Please return the lines of the data below, word for word, from the first line through the line containing "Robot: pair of".

^^^^

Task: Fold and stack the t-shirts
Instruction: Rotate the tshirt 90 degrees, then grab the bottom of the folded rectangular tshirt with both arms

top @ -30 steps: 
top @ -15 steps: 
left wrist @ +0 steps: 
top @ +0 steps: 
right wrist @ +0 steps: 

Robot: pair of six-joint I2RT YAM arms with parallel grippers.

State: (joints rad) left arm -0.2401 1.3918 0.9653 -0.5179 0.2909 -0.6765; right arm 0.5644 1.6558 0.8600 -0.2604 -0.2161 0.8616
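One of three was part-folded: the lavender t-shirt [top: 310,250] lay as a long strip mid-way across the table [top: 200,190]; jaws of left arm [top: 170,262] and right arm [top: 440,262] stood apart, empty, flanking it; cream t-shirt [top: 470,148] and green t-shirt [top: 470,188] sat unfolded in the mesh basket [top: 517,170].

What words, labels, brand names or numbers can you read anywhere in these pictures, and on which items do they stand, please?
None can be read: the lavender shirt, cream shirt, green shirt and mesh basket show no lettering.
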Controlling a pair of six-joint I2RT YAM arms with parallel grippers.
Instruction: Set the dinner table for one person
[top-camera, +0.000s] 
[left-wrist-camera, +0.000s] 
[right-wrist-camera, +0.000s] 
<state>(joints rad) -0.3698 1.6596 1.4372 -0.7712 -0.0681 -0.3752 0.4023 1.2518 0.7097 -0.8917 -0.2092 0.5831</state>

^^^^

OUTPUT OF THE EXERCISE:
Task: Fold and stack the t-shirts
Instruction: Rotate the tshirt 90 degrees, then grab the bottom of the folded rectangular tshirt with both arms

top @ -30 steps: 
top @ -15 steps: 
left wrist @ +0 steps: 
top @ +0 steps: 
right wrist @ +0 steps: 

Robot: pair of six-joint I2RT YAM arms with parallel grippers.

This exercise is now complete.